Single-nucleotide substitutions in open chromatin regions
The individual genomes of the following populations were mapped to the medaka reference genome (ver. ASM223467v1): Hd-rR (two males and two females), Kasasa (one male), Oura (one male), Kaishi (one male), and Tango (one male). Homozygous single-nucleotide substitutions from the reference genome were detected for sites with sufficient read quality and read depth (Phred-scaled quality score > 30, depth > ×5). Single-nucleotide substitutions within the open chromatin regions ±5000 bp around the TSS were assigned to each gene and counted across all eight samples.
TATA-box elements
TATA-box elements in TSS proximal regions (−100 to +50 bp) were scanned by using the FIMO web browser [60] (ver. 5.3.3; P value cut-off 10−4; reference medaka genome, version ASM223467v1). The following four motif sequences were used to detect the TATA-box: TATAAAAA, TATAAATA, TATATAAA, and TATATATA. For ‘TATA’ repeated sequences, any two base shifts were counted separately.
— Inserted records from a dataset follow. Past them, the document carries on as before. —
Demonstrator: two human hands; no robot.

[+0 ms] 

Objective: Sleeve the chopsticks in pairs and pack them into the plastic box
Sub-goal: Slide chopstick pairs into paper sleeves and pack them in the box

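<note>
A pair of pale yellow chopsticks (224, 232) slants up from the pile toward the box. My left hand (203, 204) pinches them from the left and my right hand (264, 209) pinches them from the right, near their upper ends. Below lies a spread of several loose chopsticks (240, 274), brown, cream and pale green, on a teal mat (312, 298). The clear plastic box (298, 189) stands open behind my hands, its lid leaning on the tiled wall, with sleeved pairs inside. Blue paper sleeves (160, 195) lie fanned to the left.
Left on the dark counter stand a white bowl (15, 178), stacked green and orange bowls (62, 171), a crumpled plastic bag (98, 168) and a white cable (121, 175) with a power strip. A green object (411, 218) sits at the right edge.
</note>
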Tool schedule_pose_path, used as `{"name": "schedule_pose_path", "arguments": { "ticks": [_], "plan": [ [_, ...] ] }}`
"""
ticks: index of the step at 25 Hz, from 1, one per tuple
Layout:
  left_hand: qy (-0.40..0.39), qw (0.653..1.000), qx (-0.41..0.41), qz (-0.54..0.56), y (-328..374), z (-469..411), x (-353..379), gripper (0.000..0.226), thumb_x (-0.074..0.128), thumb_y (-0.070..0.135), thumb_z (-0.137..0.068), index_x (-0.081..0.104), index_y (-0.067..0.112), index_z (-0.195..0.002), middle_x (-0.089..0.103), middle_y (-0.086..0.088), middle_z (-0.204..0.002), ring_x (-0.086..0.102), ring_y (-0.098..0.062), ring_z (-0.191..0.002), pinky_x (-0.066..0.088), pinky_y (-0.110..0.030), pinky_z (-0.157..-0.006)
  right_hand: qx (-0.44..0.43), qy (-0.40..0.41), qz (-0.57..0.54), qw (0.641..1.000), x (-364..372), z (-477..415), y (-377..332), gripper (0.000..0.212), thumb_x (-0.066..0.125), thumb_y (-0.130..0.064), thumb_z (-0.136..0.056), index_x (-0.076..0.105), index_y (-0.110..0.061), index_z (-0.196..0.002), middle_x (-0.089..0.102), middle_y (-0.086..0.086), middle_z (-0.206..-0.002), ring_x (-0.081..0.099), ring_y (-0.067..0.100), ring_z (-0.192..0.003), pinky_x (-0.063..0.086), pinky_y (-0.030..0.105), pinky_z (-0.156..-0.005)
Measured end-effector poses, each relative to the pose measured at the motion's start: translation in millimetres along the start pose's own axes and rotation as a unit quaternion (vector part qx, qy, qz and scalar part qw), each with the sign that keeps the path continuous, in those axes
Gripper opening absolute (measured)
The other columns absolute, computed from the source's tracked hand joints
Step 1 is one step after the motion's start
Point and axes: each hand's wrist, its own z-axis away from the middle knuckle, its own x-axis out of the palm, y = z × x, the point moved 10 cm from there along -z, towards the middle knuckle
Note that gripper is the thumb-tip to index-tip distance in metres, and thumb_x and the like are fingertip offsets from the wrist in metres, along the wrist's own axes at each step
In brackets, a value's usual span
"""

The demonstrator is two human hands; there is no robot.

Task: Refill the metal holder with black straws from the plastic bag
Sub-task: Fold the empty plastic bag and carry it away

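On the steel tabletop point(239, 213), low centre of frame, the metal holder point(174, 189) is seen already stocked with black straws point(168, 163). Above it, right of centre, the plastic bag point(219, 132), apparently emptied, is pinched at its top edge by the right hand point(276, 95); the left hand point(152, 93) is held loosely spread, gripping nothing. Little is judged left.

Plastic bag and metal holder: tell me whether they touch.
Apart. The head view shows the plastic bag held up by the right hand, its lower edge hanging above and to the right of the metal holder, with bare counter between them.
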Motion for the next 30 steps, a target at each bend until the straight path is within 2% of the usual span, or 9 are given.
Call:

Those on different DNA strands were also counted separately.
Statistics
Biological replicates consisted of embryos from different parents and born on different days to appropriately represent the population of interest. For statistical tests, α level = 0.05 was employed to indicate statistical significance throughout the analyses unless otherwise specified. To avoid an inflated type I error rate in multiple comparisons following the Kruskal–Wallis test, we performed a Steel–Dwass test implemented in the R package NSM3 (ver. 1.12) [61]. For GO slim term enrichment analysis, the Benjamini–Hochberg procedure was utilized with Fisher’s exact tests.